_The records:_
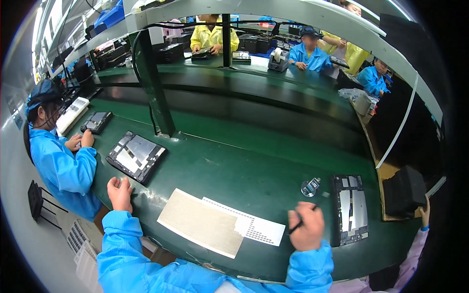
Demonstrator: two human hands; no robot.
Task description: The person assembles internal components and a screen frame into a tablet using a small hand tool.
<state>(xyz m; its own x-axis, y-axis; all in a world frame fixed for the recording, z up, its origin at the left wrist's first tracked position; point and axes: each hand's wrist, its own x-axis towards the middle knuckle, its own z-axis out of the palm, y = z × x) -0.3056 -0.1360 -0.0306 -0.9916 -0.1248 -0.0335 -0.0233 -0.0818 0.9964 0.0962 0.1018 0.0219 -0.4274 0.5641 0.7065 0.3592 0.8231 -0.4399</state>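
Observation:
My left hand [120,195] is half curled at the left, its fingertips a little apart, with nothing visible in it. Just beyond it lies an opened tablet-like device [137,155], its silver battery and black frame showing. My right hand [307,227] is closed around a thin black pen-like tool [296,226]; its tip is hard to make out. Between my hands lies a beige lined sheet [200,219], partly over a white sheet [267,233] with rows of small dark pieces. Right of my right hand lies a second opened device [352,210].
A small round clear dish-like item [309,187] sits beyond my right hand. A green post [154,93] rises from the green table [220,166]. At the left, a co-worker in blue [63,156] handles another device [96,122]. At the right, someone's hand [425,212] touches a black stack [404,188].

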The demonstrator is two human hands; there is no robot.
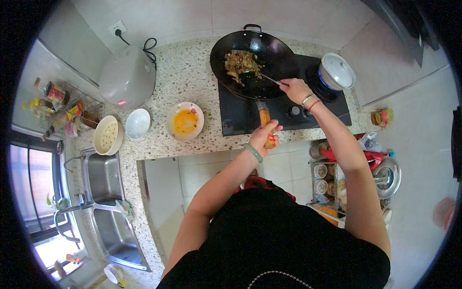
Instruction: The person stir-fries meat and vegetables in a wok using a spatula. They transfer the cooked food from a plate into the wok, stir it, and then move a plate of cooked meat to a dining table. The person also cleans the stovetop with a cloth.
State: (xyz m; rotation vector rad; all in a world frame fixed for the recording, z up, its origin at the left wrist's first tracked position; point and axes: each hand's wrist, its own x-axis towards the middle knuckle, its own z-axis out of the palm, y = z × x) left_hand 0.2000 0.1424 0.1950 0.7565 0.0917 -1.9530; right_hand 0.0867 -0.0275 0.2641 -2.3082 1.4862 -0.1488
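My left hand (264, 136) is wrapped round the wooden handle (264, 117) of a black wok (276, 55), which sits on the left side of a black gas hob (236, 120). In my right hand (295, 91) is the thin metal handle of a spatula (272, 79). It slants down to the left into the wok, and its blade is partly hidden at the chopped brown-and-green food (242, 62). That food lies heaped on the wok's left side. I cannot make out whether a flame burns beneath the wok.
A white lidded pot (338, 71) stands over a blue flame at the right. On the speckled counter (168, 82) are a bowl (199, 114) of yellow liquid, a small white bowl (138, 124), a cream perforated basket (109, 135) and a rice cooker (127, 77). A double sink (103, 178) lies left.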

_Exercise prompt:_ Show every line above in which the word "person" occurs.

_Result below:_
Task description: The person assembles internal components and a screen frame into a tablet using a small hand tool.
Instruction: The person stir-fries meat and vegetables in a wok using a spatula. They transfer the cooked food from a plate into the wok, stir it, and then move a plate of cooked meat to a dining table. The person also cleans the stovetop with a cloth.

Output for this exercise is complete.